Nothing much to report this week in the ongoing struggle to find equitable financing for Illinois’ public schools.

The effort to override Governor Rauner’s amendatory veto has stalled for now in the House, where there aren’t enough votes. The bill would outline a comprehensive plan for reforming education funding to public schools, and without it, the schools just have to wait.

“Yes, we have a budget deal,” explains Tribune Education reporter Juan Perez, Jr. ” No, we can’t distribute education dollars until we have this latest mess sorted out. And now you are seeing how again, the partisan divides that are happening in Springfield are playing out and driving this – honestly, I wouldn’t be surprised if we see this extend all the way through the Labor Day weekend. Personally that wouldn’t shock me at all.”

So if the override fails, does the process have  to start again, from scratch? House Speaker Mike Madigan says, no matter what, he’s not backing off the bill, known as SB1. “The Governor has also said that the parameters within the legislation are for the most part 90% to his liking,” Perez, Jr. explains. “So I don’t know that everything evaporates and you have to completely start from the drawing board. I think there’s a framework there that people can get to yes on. Again, … there are negotiations that are occurring and I would suspect that something like this can serve as a framework moving forward.”

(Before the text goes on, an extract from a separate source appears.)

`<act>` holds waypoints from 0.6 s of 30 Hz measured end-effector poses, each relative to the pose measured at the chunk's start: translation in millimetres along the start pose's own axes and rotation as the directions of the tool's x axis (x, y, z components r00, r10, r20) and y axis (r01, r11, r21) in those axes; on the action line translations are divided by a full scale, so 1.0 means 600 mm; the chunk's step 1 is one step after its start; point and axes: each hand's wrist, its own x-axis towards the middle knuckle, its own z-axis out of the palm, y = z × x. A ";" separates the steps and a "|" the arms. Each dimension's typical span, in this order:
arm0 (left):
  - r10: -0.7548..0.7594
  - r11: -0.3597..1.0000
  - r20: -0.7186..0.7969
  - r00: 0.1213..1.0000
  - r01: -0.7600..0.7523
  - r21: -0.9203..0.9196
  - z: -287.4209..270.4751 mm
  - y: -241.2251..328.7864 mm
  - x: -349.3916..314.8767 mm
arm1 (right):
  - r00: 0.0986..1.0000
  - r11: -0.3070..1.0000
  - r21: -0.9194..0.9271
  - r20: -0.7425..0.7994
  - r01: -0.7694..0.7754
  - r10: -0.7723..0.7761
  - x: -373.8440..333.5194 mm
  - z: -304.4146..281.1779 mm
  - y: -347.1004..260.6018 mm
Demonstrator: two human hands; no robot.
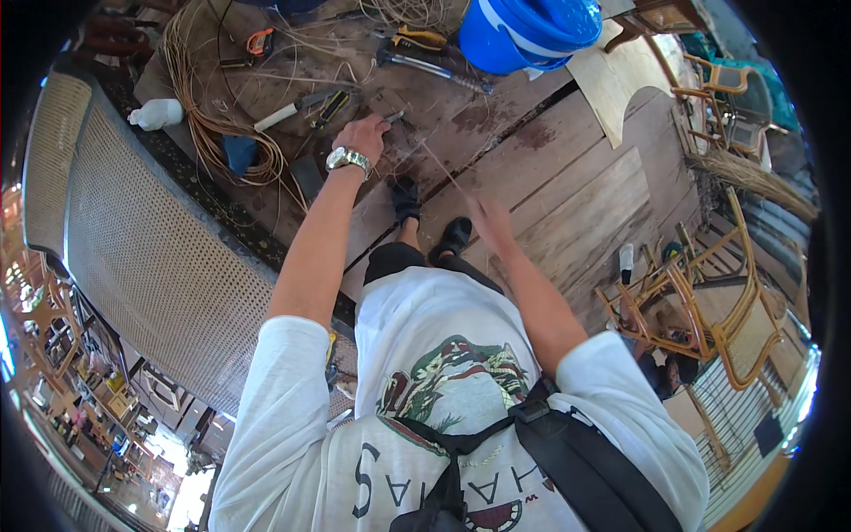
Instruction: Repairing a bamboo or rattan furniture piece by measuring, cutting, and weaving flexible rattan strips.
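My left hand [362, 140], with a metal watch on its wrist, is closed low over the wooden boards. A short grey blade-like piece [394, 116] sticks out of its fingers; the rest is hidden in the grip. To its right, my right hand [489, 220] is somewhat blurred, its fingers pinched on a thin cane strip [441, 168]. That strip slants up and left from the fingers toward the left hand. Close to the left hand lie dark-and-yellow pliers [331, 109] and a tool with a white handle [277, 117].
A coil of cane [191, 106] and a white bottle [157, 114] lie left. Woven cane furniture [160, 239] runs along my left side. A blue bucket [523, 40], a hammer [434, 69] and an orange tape measure [260, 42] are farther off. Chair frames [709, 301] stand right.
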 end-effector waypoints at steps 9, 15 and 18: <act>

What does this mean for Chicago’s public schools? Depending on what happens in Springfield, he tells us, “that assumes that $300-million in funding will arrive if the legislature manages to override and pass the current version of Senate Bill 1.” But there’s also talk of the City having to kick in an additional pot of money, too. Perez, Jr. says it’s looking like “an infusion of $269-million, the source of which hasn’t been discussed publicly by anybody who is actually in charge of making these decisions. Stop me if this is sounding like Ground Hog’s Day all over again.”

The major source of disagreement between House members is over the degree to which CPS, with its extraordinary proportion of students whose families live below the poverty line, should receive special funding to compensate the costs of teaching these more-expensive-to educate students. Perez, Jr. says the situation is complicated further by the vast disparity between CPS’ least-achieving and highest-achieving schools. At least three high schools, NorthSide, Whitney Young and Payton, were listed this week as among the very best high schools in the country.

“That’s amazing to see just kind of the broad range, only separated by a few miles here, sometimes not even that much,” he says. “It’s a question of how good the facilities are, how good the course offerings are, how good the academic outcomes are. It still astonishes me sometimes just to see just how broad those gaps can be in certain cases.”

If CPS’ fiscal troubles are ever solved, it won’t be soon. The loans that CPS has taken out just in the last year or two will cost more than a billion in interest over he next 30 years.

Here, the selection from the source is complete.